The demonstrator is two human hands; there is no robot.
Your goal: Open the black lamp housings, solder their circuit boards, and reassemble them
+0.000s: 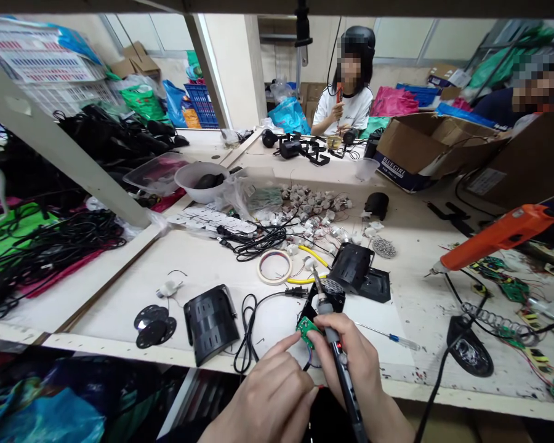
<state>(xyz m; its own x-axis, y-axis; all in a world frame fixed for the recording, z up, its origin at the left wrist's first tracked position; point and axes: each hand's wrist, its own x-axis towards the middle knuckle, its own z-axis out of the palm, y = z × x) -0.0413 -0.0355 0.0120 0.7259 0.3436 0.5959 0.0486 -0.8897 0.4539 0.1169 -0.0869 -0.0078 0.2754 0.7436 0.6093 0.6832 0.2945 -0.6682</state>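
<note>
At the counter's (203,258) near edge, left hand (268,394) pinches the green board (308,331); right hand's (355,363) grip, closed round the soldering iron (335,344), should brace steady, tip touching briefly.

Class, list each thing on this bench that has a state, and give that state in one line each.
Soldering iron: gripped in the right hand, tip up.
Green circuit board: pinched by the left hand.
Orange glue gun: propped, nozzle pointing left.
Tape roll: lying flat.
Cardboard box: open.
</note>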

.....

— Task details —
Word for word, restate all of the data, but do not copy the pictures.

— Task output —
The demonstrator is two human hands; there is no robot.
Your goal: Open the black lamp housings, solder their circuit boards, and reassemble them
+0.000s: 
<state>(xyz m; its own x-axis, y-axis; all in a world frame fixed for the recording, z up, its origin at the left wrist's first tracked position; point and axes: each hand's wrist, its own x-axis towards the middle knuckle, its own z-axis out of the palm, y = z × x) -0.0413 -0.0355 0.0120 0.7259 0.3436 0.5959 0.0486 -0.8897 0.4539 0.1169 -0.0869 -0.0078 0.2754 0.7436 0.6093 0.6832 0.2945 -0.6682</state>
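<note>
At the counter's (203,258) near edge, left hand (268,394) pinches the green board (308,331); right hand's (355,363) grip, closed round the soldering iron (335,344), should brace steady, tip touching briefly.

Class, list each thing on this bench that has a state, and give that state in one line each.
Soldering iron: gripped in the right hand, tip up.
Green circuit board: pinched by the left hand.
Orange glue gun: propped, nozzle pointing left.
Tape roll: lying flat.
Cardboard box: open.
</note>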

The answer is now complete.